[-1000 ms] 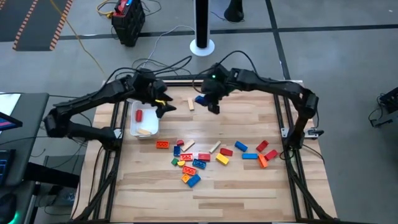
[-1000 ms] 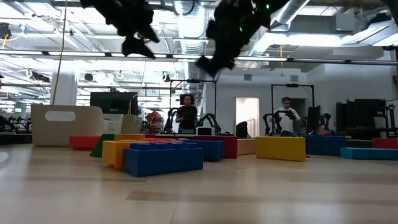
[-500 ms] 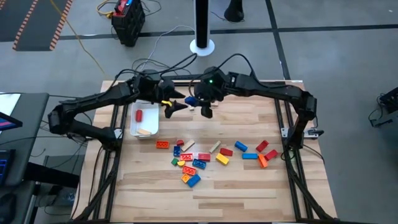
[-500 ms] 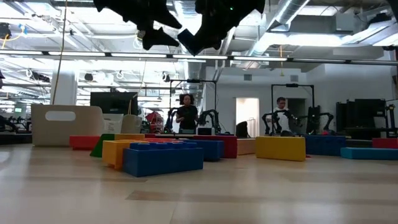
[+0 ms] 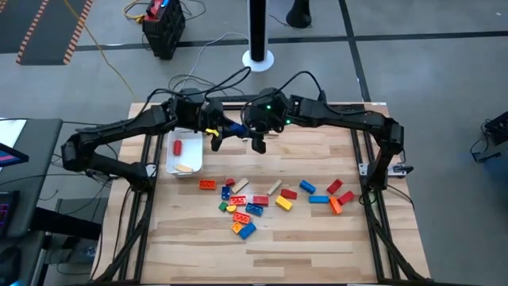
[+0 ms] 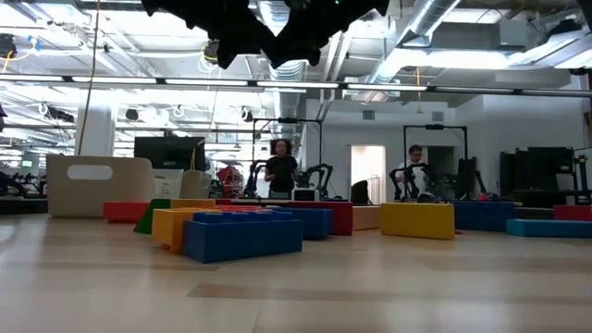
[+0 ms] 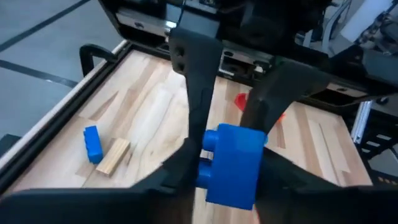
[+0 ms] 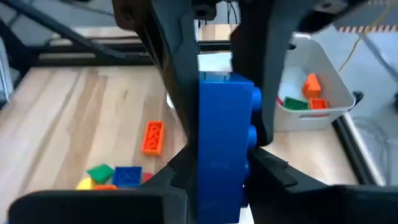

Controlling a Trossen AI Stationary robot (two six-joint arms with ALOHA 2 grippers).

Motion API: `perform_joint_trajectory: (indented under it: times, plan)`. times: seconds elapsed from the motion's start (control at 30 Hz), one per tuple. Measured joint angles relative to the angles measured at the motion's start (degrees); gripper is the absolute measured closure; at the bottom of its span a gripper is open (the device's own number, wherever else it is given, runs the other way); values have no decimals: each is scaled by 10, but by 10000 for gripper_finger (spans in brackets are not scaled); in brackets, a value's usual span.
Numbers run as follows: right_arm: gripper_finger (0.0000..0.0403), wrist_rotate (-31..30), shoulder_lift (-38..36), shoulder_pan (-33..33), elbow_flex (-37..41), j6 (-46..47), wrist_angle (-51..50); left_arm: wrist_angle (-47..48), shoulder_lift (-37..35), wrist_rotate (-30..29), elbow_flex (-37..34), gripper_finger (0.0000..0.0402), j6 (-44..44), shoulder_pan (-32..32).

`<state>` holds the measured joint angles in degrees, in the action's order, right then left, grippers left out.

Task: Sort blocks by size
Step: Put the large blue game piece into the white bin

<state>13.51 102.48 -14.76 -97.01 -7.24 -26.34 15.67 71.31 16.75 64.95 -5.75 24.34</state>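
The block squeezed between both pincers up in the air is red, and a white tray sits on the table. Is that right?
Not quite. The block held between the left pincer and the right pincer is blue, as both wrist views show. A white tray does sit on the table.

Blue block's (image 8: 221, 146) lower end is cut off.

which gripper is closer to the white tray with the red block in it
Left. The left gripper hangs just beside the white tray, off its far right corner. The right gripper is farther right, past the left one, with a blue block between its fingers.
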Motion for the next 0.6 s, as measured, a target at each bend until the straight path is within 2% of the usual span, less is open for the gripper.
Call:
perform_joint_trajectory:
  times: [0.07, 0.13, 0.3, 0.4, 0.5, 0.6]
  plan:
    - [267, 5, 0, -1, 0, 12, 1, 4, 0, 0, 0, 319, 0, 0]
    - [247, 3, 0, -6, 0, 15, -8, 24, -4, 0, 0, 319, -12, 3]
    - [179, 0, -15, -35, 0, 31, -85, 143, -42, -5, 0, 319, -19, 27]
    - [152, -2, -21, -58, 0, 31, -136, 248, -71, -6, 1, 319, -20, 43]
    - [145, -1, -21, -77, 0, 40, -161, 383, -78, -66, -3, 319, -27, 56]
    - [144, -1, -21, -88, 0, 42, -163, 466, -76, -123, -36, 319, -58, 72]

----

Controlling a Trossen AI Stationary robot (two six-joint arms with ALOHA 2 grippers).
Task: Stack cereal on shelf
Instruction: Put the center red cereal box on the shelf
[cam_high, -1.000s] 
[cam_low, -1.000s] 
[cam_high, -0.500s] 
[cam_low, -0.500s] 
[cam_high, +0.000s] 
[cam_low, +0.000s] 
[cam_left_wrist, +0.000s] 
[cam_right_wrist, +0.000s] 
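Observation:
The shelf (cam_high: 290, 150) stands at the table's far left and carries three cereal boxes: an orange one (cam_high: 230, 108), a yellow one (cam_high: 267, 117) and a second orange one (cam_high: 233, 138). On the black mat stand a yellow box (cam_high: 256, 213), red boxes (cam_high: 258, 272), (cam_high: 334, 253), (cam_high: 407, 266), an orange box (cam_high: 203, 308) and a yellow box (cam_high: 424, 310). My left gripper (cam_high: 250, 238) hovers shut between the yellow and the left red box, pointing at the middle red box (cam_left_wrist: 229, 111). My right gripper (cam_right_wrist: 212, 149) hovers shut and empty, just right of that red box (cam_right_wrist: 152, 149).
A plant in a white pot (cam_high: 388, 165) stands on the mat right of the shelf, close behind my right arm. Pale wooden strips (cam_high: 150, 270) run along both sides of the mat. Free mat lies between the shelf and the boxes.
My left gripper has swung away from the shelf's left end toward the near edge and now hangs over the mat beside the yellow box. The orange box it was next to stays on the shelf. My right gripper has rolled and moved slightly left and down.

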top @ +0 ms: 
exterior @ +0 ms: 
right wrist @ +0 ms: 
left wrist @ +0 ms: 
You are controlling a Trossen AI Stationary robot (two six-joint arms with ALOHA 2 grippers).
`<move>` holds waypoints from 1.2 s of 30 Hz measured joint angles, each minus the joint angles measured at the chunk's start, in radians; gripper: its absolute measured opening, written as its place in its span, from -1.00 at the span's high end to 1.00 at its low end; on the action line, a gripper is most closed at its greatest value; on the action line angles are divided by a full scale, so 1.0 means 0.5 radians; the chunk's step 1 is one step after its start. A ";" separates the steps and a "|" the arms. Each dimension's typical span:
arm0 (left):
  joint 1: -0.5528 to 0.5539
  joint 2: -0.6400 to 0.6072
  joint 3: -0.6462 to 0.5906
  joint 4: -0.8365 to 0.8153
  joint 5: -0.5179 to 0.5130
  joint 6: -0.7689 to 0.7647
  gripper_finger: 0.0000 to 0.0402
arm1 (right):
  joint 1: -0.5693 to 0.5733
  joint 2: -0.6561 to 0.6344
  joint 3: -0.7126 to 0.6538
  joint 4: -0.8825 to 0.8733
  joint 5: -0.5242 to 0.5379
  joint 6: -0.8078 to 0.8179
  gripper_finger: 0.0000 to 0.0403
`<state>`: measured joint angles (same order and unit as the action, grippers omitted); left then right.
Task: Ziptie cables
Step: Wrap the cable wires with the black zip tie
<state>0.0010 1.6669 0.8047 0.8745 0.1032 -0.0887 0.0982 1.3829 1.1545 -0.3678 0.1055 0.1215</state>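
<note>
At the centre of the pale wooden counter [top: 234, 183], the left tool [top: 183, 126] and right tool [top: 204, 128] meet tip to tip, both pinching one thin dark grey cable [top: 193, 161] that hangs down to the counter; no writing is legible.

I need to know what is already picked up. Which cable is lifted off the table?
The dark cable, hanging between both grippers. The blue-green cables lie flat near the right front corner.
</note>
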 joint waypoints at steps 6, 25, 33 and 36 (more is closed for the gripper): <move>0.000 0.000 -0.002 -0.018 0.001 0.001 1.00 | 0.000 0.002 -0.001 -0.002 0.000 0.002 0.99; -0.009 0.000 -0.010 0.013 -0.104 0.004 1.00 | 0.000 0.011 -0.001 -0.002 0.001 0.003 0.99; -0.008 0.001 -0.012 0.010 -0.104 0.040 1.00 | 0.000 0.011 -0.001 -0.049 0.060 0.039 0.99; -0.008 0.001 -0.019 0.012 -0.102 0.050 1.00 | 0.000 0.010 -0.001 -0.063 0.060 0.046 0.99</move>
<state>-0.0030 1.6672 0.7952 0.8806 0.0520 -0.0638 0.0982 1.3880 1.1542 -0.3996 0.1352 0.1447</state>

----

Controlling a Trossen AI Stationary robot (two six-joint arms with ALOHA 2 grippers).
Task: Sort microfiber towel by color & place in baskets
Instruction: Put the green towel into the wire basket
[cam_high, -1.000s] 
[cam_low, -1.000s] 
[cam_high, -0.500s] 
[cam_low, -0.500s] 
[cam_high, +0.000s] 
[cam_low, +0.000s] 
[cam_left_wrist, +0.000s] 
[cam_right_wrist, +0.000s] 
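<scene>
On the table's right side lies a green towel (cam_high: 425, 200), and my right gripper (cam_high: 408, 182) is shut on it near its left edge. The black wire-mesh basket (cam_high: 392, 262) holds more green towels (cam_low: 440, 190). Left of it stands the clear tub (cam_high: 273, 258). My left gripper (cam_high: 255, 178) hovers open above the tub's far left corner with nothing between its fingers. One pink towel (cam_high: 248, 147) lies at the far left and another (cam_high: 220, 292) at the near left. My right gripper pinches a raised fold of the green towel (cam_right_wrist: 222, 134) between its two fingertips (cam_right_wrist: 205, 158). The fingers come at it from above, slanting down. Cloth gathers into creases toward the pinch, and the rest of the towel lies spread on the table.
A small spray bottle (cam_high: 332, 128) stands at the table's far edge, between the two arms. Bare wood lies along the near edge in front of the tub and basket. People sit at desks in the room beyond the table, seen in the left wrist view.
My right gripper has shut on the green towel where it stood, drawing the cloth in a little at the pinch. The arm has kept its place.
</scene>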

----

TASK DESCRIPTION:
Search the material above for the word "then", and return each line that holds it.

TASK RESULT:
`<state>` holds the measured joint angles in degrees, in the action's order, right then left, grippers left out.
`<state>`: measured joint angles (same order and unit as the action, grippers omitted); left then right.

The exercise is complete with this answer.